(Stored data entries)
....

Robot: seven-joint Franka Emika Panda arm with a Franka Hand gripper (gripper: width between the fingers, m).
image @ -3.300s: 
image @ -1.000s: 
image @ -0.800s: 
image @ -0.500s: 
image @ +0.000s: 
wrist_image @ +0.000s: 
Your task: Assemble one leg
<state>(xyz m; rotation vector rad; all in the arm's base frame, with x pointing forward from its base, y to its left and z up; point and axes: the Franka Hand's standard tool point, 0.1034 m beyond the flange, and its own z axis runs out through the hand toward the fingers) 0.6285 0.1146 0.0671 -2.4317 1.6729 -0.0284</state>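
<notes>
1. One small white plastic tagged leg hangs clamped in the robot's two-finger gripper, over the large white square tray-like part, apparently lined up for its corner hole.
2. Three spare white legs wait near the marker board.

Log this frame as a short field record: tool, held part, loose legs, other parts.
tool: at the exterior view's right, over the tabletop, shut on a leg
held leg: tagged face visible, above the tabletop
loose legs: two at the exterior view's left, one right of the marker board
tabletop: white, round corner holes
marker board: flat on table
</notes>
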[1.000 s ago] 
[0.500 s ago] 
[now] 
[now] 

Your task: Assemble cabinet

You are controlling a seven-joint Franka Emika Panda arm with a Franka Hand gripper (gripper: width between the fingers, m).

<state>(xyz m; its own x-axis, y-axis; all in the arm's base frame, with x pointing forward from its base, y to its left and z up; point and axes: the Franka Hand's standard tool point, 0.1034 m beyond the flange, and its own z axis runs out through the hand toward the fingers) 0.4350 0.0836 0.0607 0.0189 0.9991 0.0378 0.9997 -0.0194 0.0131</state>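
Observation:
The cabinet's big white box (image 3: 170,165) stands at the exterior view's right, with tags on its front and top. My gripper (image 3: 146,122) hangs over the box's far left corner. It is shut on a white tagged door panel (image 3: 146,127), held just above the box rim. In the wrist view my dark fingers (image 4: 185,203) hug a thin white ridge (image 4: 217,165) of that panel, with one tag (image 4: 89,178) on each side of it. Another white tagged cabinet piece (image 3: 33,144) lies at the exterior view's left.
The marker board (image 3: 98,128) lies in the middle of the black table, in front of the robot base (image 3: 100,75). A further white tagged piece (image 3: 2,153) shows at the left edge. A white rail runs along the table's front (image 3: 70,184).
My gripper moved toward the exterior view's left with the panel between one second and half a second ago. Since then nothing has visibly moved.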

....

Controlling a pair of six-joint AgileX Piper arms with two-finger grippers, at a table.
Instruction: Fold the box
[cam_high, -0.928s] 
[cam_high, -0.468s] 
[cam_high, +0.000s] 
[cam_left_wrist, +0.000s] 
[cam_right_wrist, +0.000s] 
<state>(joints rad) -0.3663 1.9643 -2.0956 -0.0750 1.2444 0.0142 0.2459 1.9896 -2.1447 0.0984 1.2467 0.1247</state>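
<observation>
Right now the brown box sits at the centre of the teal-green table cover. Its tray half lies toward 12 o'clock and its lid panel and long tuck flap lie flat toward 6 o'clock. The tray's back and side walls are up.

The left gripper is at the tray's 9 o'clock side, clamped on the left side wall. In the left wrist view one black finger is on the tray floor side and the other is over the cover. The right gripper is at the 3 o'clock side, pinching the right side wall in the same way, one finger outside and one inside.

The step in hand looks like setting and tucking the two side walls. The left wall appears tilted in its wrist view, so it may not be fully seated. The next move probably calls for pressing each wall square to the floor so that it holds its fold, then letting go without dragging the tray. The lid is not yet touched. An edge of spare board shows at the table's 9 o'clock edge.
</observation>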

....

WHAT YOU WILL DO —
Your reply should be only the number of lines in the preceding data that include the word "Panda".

RESPONSE AREA —
2